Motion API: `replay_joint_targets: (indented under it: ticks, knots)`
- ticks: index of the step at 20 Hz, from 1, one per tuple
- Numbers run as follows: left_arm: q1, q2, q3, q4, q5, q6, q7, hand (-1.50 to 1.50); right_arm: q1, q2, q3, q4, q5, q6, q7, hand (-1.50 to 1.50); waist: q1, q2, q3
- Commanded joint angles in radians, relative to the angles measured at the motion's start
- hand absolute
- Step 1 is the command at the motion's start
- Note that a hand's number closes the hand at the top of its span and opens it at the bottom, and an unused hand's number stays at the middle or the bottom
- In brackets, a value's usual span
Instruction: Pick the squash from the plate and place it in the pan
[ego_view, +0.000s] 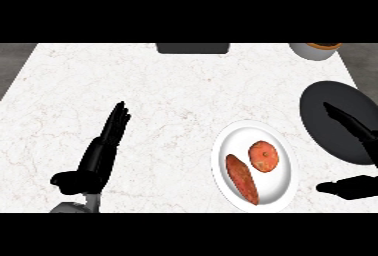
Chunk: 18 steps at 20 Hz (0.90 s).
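The squash (263, 156) – round and orange – lay on the white plate (280, 185), in its far-right part, just beside a long reddish-brown vegetable (242, 179) lying to its near left. The plate stood on the marble counter (184, 100), near-right of centre. The dark pan (321, 135) sat just beside the plate on its far-right side, running to the right edge of the view.

The right hand (353, 127) was over the pan, fingers straight and apart from the thumb, holding nothing. The left hand (100, 157) showed at the near left above the counter – fingers straight, pointing far, thumb spread to the left, holding nothing. At the far edge stood a dark rectangular object (192, 48) and a white cup (316, 51).
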<state>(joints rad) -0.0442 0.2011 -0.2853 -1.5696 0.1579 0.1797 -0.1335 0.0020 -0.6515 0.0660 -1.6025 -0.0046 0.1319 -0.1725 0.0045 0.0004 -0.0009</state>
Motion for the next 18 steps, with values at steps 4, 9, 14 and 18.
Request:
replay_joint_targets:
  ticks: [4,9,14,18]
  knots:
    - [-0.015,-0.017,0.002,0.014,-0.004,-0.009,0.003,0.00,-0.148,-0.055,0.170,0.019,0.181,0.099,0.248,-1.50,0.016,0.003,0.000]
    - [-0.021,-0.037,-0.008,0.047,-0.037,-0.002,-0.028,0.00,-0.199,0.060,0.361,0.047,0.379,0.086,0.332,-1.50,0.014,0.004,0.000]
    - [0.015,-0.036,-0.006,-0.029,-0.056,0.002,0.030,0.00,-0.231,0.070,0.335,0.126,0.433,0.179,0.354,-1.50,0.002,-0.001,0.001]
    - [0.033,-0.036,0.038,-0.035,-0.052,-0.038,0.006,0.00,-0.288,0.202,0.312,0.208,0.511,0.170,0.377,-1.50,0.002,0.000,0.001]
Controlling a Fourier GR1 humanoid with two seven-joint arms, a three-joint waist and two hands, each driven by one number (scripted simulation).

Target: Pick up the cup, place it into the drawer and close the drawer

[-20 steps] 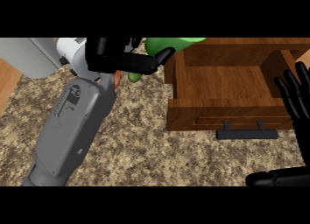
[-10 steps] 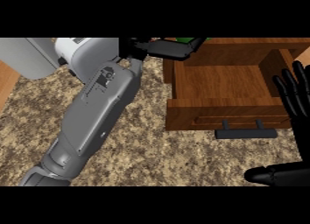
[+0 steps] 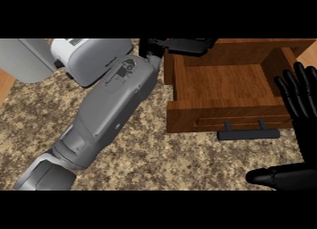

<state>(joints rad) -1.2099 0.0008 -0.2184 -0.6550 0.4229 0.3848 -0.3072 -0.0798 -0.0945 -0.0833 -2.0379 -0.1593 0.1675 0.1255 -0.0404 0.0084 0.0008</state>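
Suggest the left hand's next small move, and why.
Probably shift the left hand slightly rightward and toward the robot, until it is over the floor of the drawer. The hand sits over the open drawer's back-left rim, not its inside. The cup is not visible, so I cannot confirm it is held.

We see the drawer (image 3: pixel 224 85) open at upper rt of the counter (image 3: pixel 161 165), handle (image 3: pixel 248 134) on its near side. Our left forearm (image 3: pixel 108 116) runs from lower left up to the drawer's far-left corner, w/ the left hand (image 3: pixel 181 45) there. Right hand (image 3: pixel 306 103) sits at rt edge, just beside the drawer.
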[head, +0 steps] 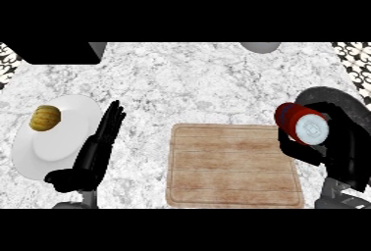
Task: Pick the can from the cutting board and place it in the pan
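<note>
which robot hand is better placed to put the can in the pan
Right. The right robot hand is curled round the can, next to the pan. The left robot hand rests open by the plate, across the cutting board.

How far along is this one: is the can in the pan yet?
Done: the board is bare, and the right hand curls round the can. In hand: the can is held at the left rim of the pan. Left: set it inside and let go.
</note>
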Motion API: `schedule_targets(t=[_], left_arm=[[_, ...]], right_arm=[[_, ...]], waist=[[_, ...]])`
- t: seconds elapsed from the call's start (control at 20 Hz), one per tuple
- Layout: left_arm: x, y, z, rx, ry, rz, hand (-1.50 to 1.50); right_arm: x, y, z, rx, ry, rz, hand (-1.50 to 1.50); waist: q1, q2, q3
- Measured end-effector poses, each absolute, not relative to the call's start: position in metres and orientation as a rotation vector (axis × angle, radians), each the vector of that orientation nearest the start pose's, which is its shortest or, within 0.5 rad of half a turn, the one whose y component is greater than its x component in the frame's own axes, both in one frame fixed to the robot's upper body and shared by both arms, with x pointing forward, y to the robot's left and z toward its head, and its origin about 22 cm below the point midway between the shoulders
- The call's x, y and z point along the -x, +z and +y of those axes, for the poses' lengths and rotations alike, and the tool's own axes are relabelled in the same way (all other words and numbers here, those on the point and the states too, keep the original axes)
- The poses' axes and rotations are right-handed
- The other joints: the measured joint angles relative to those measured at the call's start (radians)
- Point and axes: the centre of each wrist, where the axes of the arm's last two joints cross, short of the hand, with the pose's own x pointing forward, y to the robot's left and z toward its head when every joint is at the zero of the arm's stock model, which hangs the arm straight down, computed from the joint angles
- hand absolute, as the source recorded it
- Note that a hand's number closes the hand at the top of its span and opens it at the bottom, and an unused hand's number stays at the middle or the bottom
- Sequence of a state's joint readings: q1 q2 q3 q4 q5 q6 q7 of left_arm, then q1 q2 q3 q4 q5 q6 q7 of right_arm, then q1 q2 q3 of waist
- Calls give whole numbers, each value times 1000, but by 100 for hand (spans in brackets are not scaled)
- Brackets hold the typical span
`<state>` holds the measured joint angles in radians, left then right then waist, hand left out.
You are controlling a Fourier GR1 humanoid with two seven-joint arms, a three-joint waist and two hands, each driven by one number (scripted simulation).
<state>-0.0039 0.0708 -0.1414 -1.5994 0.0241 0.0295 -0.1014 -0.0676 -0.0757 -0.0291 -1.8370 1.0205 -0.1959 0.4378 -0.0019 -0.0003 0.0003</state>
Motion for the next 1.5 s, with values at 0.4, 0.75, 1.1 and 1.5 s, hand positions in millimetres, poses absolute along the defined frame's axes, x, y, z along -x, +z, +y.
schedule_targets(t=[0.4, 0.75, 1.1, 1.5], left_arm=[[-247, 9, 206, 66, -132, -1697, 0], [-247, 14, 202, 75, -137, -1701, 0], [-249, 10, 194, 84, -149, -1708, 0], [-251, 11, 187, 111, -157, -1709, 0]], right_arm=[[-276, 52, -319, 1412, 244, -1413, 150], [-315, 42, -382, 1449, 122, -1454, 150], [-327, 25, -428, 1350, 171, -1309, -150], [-341, 9, -430, 1039, 320, -1171, -150]], waist=[[7, 3, 1], [18, 5, 2], [32, 12, 1], [53, 19, 3]])
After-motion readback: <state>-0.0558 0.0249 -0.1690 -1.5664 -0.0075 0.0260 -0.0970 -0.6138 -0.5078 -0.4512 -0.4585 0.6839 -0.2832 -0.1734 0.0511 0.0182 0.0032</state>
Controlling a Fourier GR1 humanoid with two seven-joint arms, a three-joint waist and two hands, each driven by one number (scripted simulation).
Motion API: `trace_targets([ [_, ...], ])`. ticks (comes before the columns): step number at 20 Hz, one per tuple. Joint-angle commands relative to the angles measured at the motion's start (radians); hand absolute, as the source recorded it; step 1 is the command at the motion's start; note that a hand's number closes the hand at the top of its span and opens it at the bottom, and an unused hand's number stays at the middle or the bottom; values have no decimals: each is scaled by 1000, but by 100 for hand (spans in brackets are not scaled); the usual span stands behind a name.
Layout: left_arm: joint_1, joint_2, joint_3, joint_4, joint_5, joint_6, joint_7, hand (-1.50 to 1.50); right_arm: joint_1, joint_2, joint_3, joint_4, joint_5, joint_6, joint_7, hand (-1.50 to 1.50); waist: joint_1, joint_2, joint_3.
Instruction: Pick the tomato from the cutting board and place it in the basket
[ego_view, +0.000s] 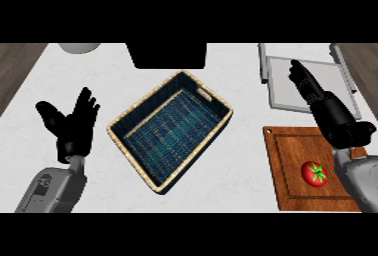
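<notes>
A red tomato (315, 173) with a green stem lies on the wooden cutting board (291, 162) at the lower right. In the middle stands a woven basket (130, 151) with a dark blue inside, turned at an angle and holding nothing. My right hand (325, 104) is open, fingers straight and pointing away, above the board's far edge and well beyond the tomato. My right forearm runs along the board's right side, just right of the tomato. At the left my left hand (73, 122) rests open, fingers up, left of the basket.
A grey tray or sink piece (284, 92) lies at the back right, partly under my right hand. A black object (167, 55) stands behind the basket. A pale round object (79, 47) shows at the back left. Dark wood borders the white counter (244, 165) on both sides.
</notes>
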Motion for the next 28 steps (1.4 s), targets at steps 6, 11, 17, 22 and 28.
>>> trace_targets([
  [6,-9,173,-4,-81,-110,-88,-87,0,90,-259,-225,283,-141,397,-323,150,10,49,21],
  [11,52,134,-33,-107,-106,-125,-70,0,189,-56,-176,225,-23,311,-606,-150,0,37,16],
  [17,63,152,-4,-131,-92,-123,-62,0,144,-127,-260,186,106,-36,-334,-150,-4,34,13],
  [22,38,159,-5,-144,-107,-118,-29,0,139,-395,-244,107,146,164,-120,-150,-8,32,12],
  [28,94,170,25,-131,-93,-139,-81,0,232,-647,-144,26,203,468,-51,-150,-10,29,10],
])
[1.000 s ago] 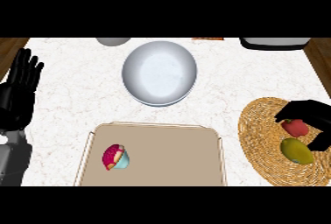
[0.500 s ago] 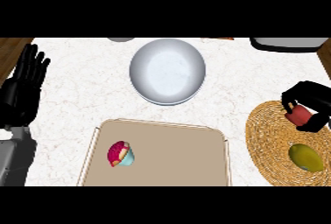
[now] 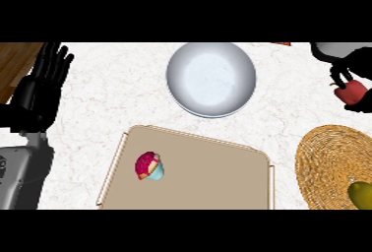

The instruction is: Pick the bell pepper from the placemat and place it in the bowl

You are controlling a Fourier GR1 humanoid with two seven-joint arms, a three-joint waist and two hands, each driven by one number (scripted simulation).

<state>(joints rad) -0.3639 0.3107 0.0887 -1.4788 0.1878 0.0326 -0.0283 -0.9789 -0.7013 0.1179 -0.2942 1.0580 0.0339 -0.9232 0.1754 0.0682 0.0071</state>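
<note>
Curling round the red bell pepper (image 3: 354, 92), the right hand (image 3: 359, 64) holds it at the view's right edge, off the woven placemat (image 3: 327, 162) and well to the right of the grey bowl (image 3: 210, 78). A yellow-green fruit (image 3: 361, 194) lies on the placemat. The left hand (image 3: 44, 83) rests open at the left edge, fingers straight. A small pink-and-blue item (image 3: 149, 166) sits on the tan tray (image 3: 210, 182) below the bowl
</note>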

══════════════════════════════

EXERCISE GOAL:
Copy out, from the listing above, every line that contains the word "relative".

COMPLETED TASK:
- Commanded joint angles in radians, relative to the angles measured at the motion's start
- Measured end-effector poses, each absolute, not relative to the call's start: position in metres and orientation as a rotation vector (axis × angle, radians), each the vector of that orientation nearest the start pose's, which is its shortest or, within 0.5 rad of half a turn, the one whose y component is greater than its x component in the frame's own axes, both in one frame fixed to the robot's upper body and shared by both arms, with x pointing forward, y to the robot's left and z toward its head, and its origin about 22 cm below the point midway between the shoulders
- The other joints: the measured joint angles relative to those measured at the call's start (radians)
Motion API: `trace_targets([ [_, ...], ])`. ticks (comes before the columns): step number at 20 Hz, one per tuple. Joint-angle commands relative to the angles measured at the motion's start (radians); hand absolute, as the source recorded it; step 1 is the command at the motion's start; note that a hand's number closes the hand at the top of its span and opens it at the bottom, and an unused hand's number stays at the middle or the bottom; values have no decimals: each is scaled by 1000, but by 100 for hand (spans in brackets are not scaled); the usual span stands behind a name.

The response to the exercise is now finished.